837. Harrod to J. M. Keynes , 18 September 1938 [a]

[Replies to 833 , answered by 839 ]

Christ Church, Oxford #

18 September 1938

Dear Maynard

"The very reasonable assumption that consequences succeed their causes in point of time does not make a theory into a time-lag theory." [1]

Not necessarily! But it may. The introduction of a lag into an otherwise smoothly working system may set up an oscillation. Tinbergen reviews a number of theories of this sort in Econometrica 1935. Kalecki, Lundberg & others have been working on them. [2] I think it is really only doing systematically and with the help of a sine curve what Dennis does laboriously with his day by day analysis. [3] I take it that the more mathematical part enables one to detect the quantitative implications of one's own theory more easily and with an exactitude that it would be superhumanly laborious to get by the sort of methods Dennis uses.

The key to Tinbergen's book is I think to be found in the part where he has eliminated all his variables except profit and profit lagged. [4] I havent got his book with me but I remember that it comes towards the end.

I dont want it to be given an imprimatur as a final verdict--which he himself would not wish--but only as a study on valuable lines.

You deny that his book is in effect a study of the oscillatory consequences of assuming a lag. I think it is and T[inbergen] agreed when I put it to him.

You get an oscillation by assuming a certain dependence of investment on profit lagged--to reduce the matter to its simplest terms. Now investment does not depend entirely on this, but on other things also. Problem: to discover the comparative degree of its dependence on profit lagged. The object of all the multiple correlation is to get some sort of approximation to this degree of dependence. Now it is arguable and you may argue that he would have got just as good a result by inventing a figure out of his head. And I do not deny that it may be so. All the same it is up to the investigator to try and put a better figure and he would claim that he had made the attempt in the most thorough way he could with the data at his disposal.



  1. 1. Letter 833 , [jump to page] .

    2. J. Tinbergen, "Annual Survey: Suggestions on Quantitative Business Cycle Theory", Econometrica 3:3, July 1935, pp. 241-308; M. Kalecki, "A Macrodynamic Theory of Business Cycles", Econometrica 3:3, July 1935, pp. 327-44; Kalecki, "Essai d'une Théorie du Mouvement Cyclique des Affaires", Revue d'Economie Politique XLIX:2 (1935), pp. 285-305 (see letter 484 ); E. Lundberg, Studies in the Theory of Economic Expansion, London: King, 1937 (Harrod had reviewed Lundberg's book for the Zeitschrift für Nationalökonomie: 1937:12 ).

    3. See for instance Robertson, Banking Policy and the Price Level (1926), and "Saving and Hoarding" (1933).

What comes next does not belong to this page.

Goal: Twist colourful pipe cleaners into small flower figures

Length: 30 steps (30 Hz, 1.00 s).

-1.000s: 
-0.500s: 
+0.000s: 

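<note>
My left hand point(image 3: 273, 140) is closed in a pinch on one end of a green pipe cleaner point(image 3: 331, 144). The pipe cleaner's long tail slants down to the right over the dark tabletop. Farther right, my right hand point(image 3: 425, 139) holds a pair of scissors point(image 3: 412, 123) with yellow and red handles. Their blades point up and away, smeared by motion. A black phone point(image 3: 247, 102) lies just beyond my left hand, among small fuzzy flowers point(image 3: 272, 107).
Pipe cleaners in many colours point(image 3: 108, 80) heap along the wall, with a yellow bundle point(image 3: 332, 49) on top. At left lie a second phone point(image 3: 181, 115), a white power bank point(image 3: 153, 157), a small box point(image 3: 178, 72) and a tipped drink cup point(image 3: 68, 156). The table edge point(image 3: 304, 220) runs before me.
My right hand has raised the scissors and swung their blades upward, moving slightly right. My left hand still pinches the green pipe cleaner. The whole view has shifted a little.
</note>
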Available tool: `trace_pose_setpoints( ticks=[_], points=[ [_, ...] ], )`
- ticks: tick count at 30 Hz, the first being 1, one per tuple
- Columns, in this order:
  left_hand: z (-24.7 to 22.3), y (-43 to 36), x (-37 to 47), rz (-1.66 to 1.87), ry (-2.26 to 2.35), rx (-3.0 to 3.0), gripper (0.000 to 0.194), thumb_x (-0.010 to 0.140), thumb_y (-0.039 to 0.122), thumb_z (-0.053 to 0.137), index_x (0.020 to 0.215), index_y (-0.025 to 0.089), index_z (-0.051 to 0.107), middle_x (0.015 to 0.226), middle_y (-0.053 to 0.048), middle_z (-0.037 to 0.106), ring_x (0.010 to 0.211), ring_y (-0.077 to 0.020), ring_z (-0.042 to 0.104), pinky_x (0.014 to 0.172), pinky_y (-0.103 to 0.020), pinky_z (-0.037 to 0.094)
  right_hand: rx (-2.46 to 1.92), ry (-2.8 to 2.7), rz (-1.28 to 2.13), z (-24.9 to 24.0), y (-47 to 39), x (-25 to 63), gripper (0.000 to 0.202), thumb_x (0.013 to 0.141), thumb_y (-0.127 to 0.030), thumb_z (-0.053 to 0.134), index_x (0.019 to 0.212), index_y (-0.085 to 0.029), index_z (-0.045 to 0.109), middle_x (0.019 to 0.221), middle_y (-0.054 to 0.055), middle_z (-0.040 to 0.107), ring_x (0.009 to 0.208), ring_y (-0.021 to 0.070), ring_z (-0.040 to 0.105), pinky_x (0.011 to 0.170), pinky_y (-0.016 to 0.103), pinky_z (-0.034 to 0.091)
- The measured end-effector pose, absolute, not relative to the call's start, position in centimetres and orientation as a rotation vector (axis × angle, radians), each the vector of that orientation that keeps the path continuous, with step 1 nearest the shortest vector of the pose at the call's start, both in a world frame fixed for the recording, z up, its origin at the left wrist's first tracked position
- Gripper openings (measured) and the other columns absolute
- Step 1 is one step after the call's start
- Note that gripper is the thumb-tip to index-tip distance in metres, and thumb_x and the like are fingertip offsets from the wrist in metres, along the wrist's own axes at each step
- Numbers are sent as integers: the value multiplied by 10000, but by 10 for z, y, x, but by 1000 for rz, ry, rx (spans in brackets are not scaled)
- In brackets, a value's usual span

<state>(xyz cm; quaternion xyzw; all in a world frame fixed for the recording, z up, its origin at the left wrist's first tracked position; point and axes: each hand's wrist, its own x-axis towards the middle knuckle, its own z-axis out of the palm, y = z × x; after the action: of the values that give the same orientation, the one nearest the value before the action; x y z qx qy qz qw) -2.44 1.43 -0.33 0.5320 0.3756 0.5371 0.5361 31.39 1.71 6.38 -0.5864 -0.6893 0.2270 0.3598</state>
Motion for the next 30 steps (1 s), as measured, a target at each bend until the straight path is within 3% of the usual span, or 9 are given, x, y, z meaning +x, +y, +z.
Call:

    4. Refers to a preliminary version of Tinbergen, Statistical Testing of Business Cycle Theories, volume II (1939); in the final version, the passage is to be found in section 6.3, in particular pp. 140-47, where Tinbergen discusses the significance of difference equations for trade cycle theory.

    1. a. ALS, four pages on two leaves, in JMK CO/11/286-89. Photocopy in HP II-200. The letter is printed in Keynes, Collected Writings, volume XIV, pp. 304-05.